How to complete this task:
Scan the data and please report how many lines include the word "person". Leave out everything but the number.
===============
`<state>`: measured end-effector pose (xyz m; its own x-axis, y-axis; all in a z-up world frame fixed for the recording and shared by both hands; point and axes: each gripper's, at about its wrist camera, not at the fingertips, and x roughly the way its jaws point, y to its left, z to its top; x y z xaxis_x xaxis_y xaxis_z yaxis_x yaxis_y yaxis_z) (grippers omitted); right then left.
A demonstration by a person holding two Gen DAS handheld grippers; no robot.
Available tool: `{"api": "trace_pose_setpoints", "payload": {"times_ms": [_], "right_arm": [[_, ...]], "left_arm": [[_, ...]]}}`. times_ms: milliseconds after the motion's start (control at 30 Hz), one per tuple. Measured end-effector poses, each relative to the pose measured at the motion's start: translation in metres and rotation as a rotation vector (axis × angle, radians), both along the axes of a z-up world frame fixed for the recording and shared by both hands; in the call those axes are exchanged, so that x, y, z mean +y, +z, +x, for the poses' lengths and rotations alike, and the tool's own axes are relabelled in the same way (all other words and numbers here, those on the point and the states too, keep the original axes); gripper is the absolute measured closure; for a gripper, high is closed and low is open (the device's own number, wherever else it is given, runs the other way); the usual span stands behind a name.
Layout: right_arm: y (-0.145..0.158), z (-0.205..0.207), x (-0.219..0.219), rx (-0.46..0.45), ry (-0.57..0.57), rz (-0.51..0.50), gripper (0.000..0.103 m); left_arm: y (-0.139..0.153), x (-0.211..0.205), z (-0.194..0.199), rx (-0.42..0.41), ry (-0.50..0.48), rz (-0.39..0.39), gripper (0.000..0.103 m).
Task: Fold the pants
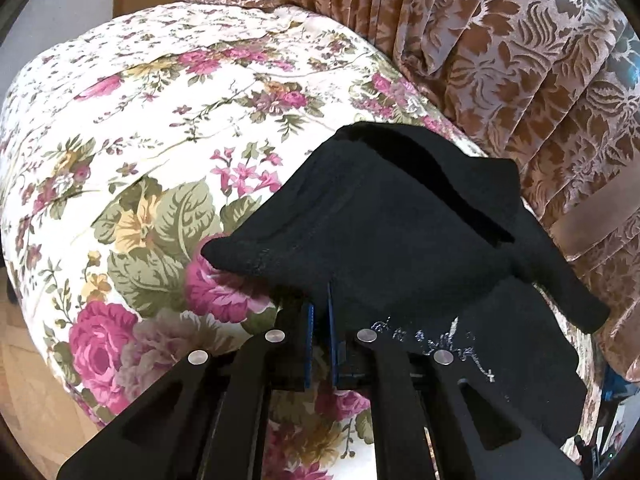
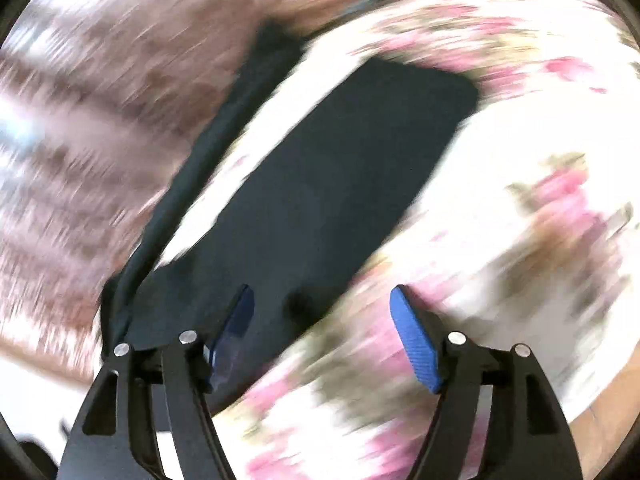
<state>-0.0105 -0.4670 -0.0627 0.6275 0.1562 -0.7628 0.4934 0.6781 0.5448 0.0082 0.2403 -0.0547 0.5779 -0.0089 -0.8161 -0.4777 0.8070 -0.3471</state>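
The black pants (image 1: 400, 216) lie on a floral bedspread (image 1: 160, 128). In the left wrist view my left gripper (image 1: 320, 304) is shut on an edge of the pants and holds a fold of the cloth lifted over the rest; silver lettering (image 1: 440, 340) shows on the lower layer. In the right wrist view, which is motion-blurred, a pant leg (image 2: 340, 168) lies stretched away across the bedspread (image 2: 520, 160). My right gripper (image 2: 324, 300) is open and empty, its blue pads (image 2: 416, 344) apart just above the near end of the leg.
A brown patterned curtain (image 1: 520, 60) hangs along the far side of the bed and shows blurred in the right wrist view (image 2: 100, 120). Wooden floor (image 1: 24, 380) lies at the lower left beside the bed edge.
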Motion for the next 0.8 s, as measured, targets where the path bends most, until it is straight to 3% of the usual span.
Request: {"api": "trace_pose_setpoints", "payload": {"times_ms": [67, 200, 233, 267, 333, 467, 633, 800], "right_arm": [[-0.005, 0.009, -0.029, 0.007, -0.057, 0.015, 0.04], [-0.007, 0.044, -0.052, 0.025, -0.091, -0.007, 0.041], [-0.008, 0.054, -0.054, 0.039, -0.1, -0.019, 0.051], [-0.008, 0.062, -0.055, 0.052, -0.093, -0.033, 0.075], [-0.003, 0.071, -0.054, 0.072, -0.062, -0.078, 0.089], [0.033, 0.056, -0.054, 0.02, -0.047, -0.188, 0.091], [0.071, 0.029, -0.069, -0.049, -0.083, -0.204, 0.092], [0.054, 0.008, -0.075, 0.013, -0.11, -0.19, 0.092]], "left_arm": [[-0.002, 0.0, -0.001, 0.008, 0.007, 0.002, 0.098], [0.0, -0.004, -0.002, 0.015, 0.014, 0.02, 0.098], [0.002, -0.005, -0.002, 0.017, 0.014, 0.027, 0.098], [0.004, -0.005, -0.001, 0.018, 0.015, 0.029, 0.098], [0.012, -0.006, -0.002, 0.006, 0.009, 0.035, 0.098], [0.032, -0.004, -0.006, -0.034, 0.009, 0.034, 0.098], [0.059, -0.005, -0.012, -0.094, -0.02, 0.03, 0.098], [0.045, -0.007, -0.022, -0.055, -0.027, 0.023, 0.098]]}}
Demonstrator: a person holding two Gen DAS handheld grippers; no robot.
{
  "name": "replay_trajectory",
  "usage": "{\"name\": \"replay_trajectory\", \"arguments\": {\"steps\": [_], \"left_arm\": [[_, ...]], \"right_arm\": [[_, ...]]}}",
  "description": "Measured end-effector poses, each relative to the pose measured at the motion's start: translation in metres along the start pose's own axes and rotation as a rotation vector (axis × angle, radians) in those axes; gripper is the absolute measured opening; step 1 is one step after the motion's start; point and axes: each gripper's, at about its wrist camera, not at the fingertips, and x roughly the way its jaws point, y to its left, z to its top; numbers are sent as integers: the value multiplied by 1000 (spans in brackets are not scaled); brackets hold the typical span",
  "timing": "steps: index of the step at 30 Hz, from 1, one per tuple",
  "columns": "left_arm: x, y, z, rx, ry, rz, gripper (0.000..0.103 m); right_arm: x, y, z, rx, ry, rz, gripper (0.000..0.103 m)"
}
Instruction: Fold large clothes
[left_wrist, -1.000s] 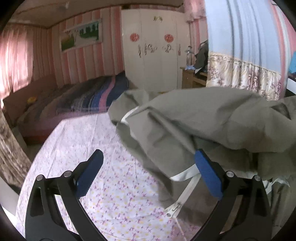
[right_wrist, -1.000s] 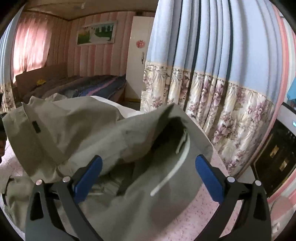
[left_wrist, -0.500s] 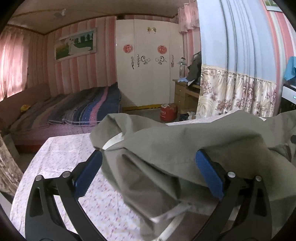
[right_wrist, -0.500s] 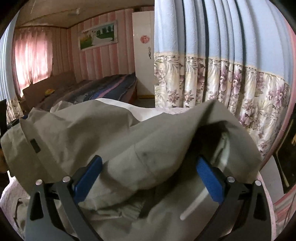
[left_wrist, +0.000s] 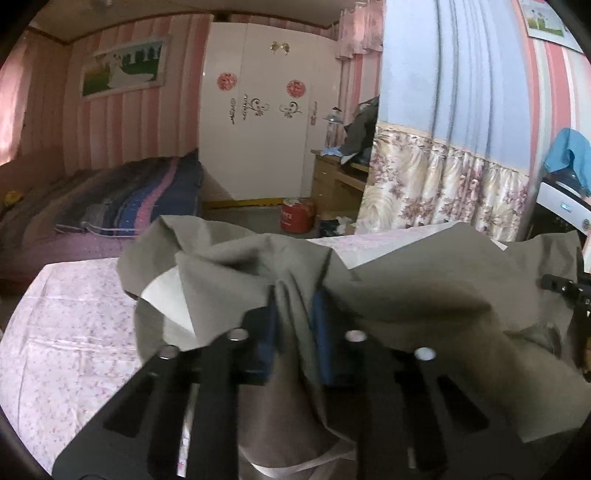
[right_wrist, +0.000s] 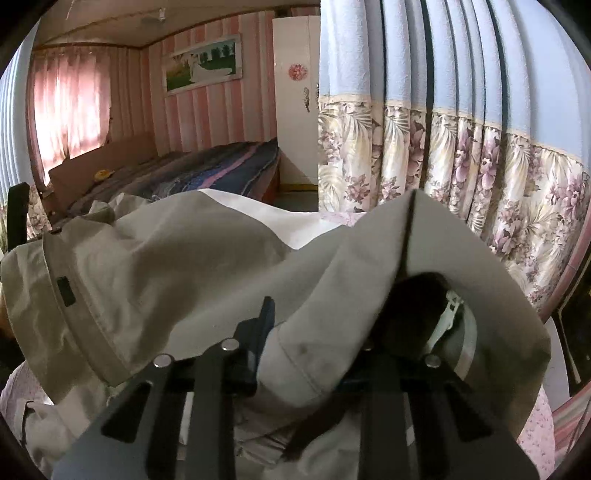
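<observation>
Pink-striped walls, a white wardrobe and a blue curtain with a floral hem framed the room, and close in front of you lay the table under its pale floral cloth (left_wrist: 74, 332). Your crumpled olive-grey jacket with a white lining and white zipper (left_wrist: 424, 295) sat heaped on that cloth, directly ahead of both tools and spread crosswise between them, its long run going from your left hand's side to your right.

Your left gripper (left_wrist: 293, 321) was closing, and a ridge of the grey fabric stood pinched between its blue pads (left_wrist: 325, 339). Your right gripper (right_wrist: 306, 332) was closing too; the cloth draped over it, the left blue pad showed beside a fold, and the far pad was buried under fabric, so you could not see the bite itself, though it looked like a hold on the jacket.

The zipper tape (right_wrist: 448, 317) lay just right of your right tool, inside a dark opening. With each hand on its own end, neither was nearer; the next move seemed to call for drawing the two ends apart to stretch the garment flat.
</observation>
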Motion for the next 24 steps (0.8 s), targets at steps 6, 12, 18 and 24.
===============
The answer:
2